**YOUR TASK:** Show every line in the records below that contains the word "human".

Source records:
☆ ☆ ☆ ☆

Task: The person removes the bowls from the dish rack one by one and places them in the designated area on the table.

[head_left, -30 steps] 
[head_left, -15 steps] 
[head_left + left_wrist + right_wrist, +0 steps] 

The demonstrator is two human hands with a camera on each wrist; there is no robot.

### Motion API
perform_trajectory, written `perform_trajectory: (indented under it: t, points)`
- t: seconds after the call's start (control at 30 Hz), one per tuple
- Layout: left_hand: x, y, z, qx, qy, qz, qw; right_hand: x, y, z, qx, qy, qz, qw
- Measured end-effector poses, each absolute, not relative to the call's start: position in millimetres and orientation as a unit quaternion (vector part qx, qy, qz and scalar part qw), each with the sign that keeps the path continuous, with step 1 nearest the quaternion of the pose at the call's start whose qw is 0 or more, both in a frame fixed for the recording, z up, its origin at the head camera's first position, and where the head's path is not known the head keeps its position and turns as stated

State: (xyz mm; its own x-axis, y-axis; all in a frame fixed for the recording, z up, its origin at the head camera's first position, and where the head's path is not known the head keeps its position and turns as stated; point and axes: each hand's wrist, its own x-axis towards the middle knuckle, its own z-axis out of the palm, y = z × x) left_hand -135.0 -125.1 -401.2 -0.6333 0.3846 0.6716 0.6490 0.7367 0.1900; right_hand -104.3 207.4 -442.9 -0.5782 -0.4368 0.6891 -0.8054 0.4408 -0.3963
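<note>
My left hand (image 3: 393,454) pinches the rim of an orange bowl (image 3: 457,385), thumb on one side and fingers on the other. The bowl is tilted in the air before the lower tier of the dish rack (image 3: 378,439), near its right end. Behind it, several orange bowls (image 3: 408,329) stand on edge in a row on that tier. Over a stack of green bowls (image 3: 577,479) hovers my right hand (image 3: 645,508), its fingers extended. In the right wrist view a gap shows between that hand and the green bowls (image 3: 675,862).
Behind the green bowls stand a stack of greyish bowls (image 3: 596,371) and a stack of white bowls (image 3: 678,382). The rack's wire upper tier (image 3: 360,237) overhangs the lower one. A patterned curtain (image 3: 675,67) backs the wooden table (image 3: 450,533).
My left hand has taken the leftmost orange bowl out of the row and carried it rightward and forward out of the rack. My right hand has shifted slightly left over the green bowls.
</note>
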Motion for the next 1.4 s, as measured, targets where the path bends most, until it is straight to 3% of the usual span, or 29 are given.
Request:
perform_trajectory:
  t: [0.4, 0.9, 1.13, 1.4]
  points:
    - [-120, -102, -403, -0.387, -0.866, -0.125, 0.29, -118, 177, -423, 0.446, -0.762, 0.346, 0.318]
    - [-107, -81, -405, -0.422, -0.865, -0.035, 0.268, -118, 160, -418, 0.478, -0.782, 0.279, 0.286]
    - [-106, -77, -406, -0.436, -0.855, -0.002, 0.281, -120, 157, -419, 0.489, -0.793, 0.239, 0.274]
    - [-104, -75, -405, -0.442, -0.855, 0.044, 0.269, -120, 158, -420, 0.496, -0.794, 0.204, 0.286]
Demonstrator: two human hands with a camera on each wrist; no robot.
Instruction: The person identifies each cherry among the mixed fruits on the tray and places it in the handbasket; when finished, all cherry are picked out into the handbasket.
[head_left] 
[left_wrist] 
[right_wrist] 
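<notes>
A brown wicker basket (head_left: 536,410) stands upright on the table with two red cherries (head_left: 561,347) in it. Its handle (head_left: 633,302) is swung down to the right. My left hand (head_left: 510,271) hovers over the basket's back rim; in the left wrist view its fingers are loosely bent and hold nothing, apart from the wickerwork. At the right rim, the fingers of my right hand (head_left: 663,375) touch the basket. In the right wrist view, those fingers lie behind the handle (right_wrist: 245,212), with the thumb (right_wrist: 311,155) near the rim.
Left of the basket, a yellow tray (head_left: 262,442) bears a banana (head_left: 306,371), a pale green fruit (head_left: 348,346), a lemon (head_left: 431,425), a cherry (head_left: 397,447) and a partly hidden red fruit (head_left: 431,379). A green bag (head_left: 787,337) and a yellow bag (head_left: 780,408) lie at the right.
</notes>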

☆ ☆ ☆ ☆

**SOLUTION FOR THIS EXERCISE:**
The demonstrator is two human hands with a camera on each wrist; there is no robot.
Demonstrator: two human hands with a camera on each wrist; no robot.

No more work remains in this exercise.